A recent paper from The Harvard Business School asks, “if everyone knows innovation is critical for success then why do board members not rank it highly in their list of priorities?” In fact, the report goes on to say that they also don’t feel that technology and innovation are things that they do well. In fact, they are dismissing technology on an ongoing basis, when asked what skills they look for in new board members very few listed technology experience in their list of requirements and innovation/change management or culture were not given a mention.
Technology and innovation are drivers of digital transformation. This does not bode well for the digital transformation projects that we expect businesses to put in place in the coming months and years. Without the right culture these projects will be doomed to failure. A lack of technology experience and innovative culture also leaves businesses open to disruption. While board members may have experience of the markets that they operate in disruption can often come from outside the industry where innovation has accelerated to such an extent that it becomes a valid challenger across more than its own market.
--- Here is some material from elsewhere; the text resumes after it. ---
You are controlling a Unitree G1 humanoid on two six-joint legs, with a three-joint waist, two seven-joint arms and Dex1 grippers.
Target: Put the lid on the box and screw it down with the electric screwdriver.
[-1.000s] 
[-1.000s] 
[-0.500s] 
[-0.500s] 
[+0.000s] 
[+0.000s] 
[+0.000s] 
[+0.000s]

This all means that if creating the right culture for innovation and technology to succeed isn’t something that’s being discussed in the boardroom, then it’s not surprising that there is such a gap between the culture we want, and the one we actually have.
How can you overcome the gap and create a board that embraces the cultural change necessary for digital transformation?
Given the value of a clear and distinct culture, what can we do to bridge that cultural and knowledge gap? First and foremost, senior leaders need to be visible in the business and in doing so, personifying and being a role model of the desired culture. Research by James Kouzes and Barry Z. Posner, which forms the basis of The Leadership Challenge , found that credibility is the foundation of Leadership, which is why ‘Modelling the Way’ is one of the 5 Practices of Exemplary Leadership®. You can’t ask your people to behave in a way that is congruent with your articulated culture when you as a leader do something different. After all, people will follow what you do not what you say – words are cheap; actions count!